Le Journal d'une femme de chambre

Before you let misogynist be the first thing that pops into your head, don’t be in such haste as to judge the old-fashioned Catholic value system upheld by Mexicans without attempting to at least appreciate it as just being different, and hopefully maybe even admit that their sexual politics and hierarchies mirror how life really is. Ongoing my further investigation into Buñuel’s films he made while in Mexico, I find even more cogent proof of how compelling it is to get to watch movies with the kinds of characterizations of aspects of the cultural identity of Mexicans that I’d always known from first-hand experience but never so adequately found depicted in cinema.
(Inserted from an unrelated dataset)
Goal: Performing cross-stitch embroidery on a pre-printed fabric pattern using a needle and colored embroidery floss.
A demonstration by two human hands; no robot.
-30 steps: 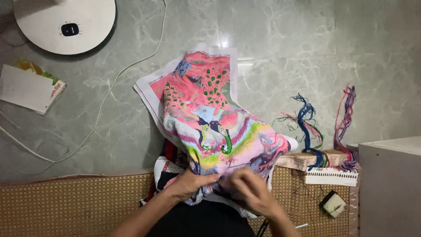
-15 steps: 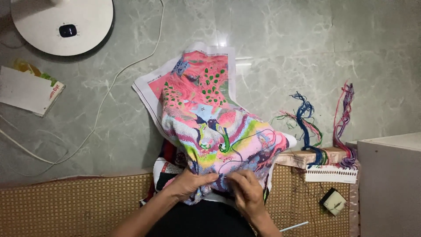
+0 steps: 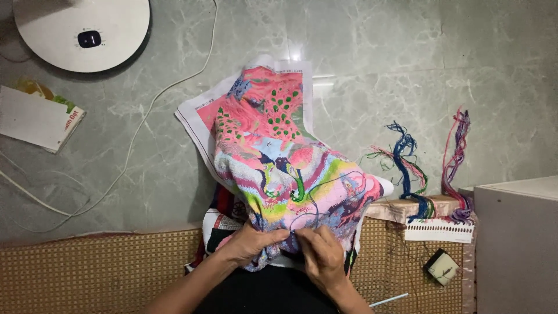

     This time it’s spiteful, vindictive, vengeful personal attacks aimed at someone with loose morals. Sure, throughout history there’ve been tons of examples of religious persecution, but with Mexicans it’s so vivacious, so gleefully mean-spirited it’s fun. Our closest counterpart to what I’m describing is John Waters. 


 

Susana (1951, Luis Buñuel) has as its titular heroine a conniving, wantonly manipulative, 20 yr old sexpot sociopath who's morally rotten; yet soo cute, perky, and fun as to bring a defiant radiance to any scene she’s in. Take that Hayes Code. 

     She’s actually hot too. I love this actress. That she’s also blond is an especially nice touch. The opening of the movie sets her up as being incarcerated in the state reformatory, for what we can only presume is being slutty. She gets thrown into solitary (one can only imagine what she did to elicit that punishment) and prays to God, and the god of prisons, that she be set free—and instantly she’s able to rip the barred window from her prison cave.

     Okay as I write this I realize this could sound like cheesy bad sexploitation but Buñuel eschews any semblance of shabby sleaze by polishing this melodrama with prestige. One of my favorite images from any Buñuel movie is the iconic shot when Susana escapes and the pious family sit for supper as she appears outside their window drenched by a rainstorm. And here it is when the old crone hardcore Catholic head servant FELISA warns that this apparition is a devil.

     Yeah sure Susana seduces all the men, causing them to sacrifice everything they are because they're enamored with her. But that’s not anywhere near as interesting as the battle between the women of the household and Susana. It gets so ugly. The rancor with which Susana exclaims that the men will take her over them because she’s young! I don’t see this film as misogynist. And I don’t see Susana as evil. I just think she’s empowered, and resorting to what she has to in order to survive, and fuck it.

     And lastly, did anyone else notice the scene with ALBERTO and the dragonfly he’s studying? This might be I wanna say one of the earliest appearances of etymology in a Buñuel film, which will of course be a recurring motif throughout the rest of his work on into France in the 60s and is one of his lasting trademarks. (Listen, I know there was already that Silence of the Lambs moth in Un chien andalou alright.)